Differences and similarities of high-resolution computed tomography features between pneumocystis pneumonia and cytomegalovirus pneumonia in AIDS patients

Background

Accurately differentiating pneumocystis from cytomegalovirus pneumonia is crucial for correct therapy selection in AIDS patients. Hence, the goal of this study was to compare the computerized tomography (CT) features of pneumocystis pneumonia and cytomegalovirus pneumonia in AIDS patients and identify clinical hallmarks to accurately distinguish these two pathologies.

Methods

A total of 112 AIDS patients (78 with pneumocystis pneumonia and 34 cytomegalovirus pneumonia) at Beijing Ditan Hospital from January 2017 to May 2019 were included in this study. Two experienced chest radiologists retrospectively reviewed CT images for 17 features including ground-glass opacity, consolidation, nodules, and halo sign. Binary logistic regression analyses were conducted to identify the significant parameters that distinguished pneumocystis pneumonia from cytomegalovirus pneumonia. Correlations were analyzed by Pearson or Spearman correlation analyses. Result were considered significant if P < 0.05.

Results

The presence of consolidation, halo signs, and nodules (all P < 0.05) were significantly more frequent in patients with cytomegalovirus pneumonia than in those with pneumocystis pneumonia. Small nodules (32.5% in cytomegalovirus pneumonia, 6.41% in pneumocystis pneumonia, P < 0.001) without perilymphatic distribution were particularly common in patients with cytomegalovirus pneumonia. Large nodules were not found in any of patients with cytomegalovirus pneumonia. The presence of ground-glass opacity, reticulation, and bronchial wall thickening (all P > 0.05) were common in both groups.

Conclusions

Analysis of consolidation, nodules, and halo signs may contribute to the differential diagnosis of pneumocystis pneumonia or cytomegalovirus pneumonia. However, some CT features considered typical in one or other diseases appear with similar frequency in both cohorts of AIDS patients. CT features are potentially useful for the differential diagnosis of pneumocystis pneumonia and cytomegalovirus pneumonia in AIDS patients.

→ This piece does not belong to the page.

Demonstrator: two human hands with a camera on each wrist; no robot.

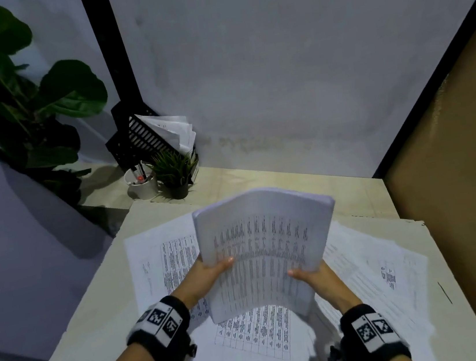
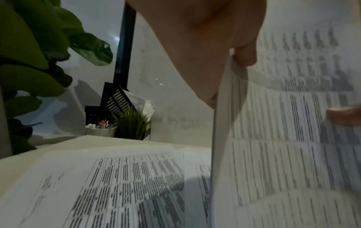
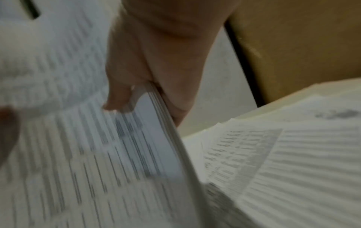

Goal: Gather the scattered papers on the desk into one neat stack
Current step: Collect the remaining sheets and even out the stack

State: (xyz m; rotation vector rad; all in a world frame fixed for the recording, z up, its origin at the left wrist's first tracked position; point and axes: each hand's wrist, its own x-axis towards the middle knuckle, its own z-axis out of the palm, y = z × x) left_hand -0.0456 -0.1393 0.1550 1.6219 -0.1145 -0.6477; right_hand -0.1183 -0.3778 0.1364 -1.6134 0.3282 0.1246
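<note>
A thick bundle of printed sheets (image 1: 265,249) is raised above the desk, bowed and tilted towards me. My left hand (image 1: 212,270) pinches its left edge, thumb on the printed face, and my right hand (image 1: 309,274) pinches its right edge the same way. The left wrist view shows the bundle (image 2: 289,138) edge-on under my left hand (image 2: 224,54). In the right wrist view my right hand (image 3: 136,77) holds the bundle (image 3: 121,154), blurred. Loose sheets (image 1: 162,260) lie spread on the desk (image 1: 99,329) under and to both sides of the bundle.
A black file rack with papers (image 1: 149,137), a white cup of pens (image 1: 141,182) and a small potted plant (image 1: 174,173) stand at the desk's far left corner. A large leafy plant (image 1: 17,100) is left of the desk; a brown panel (image 1: 458,181) bounds its right.
</note>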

AIDS remains one of the most widespread infectious diseases and a major global health concern in resource-poor settings [1, 2]. According to United Nations Programme on HIV/AIDS, an estimated 1.7 million people (1.2–2.2 million) acquired HIV worldwide in 2019, still three times higher than 500 000 milestone set for 2020 [3]. Pneumocystis jirovecii pneumonia (PJP) and cytomegalovirus pneumonia (CMV-P) are the most common infectious complications in patients with AIDS [4, 5]. PJP mortality rates approach 10–20% in treated patients and up to 100% in untreated patients [6], while up to 70% of CMV-P patients succumb to disease if diagnosis is delayed [7, 8]. Both types of pneumonia have similar clinical symptoms and signs, including fever, unproductive coughing, hypoxemia, and dyspnea. But therapeutic approaches are drastically different due to intrinsic characteristics of the infectious agents. Thus, identifying the pathogenic agent is crucial for diagnosing and initiating appropriate therapies.

The diagnosis of PJP and CMV-P is usually established with identification of P. jiroveci and cytomegalovirus inclusion bodies in lung biopsy or sensitive immunocytochemical methods in bronchoalveolar lavage (BAL) fluid [9,10,11,12].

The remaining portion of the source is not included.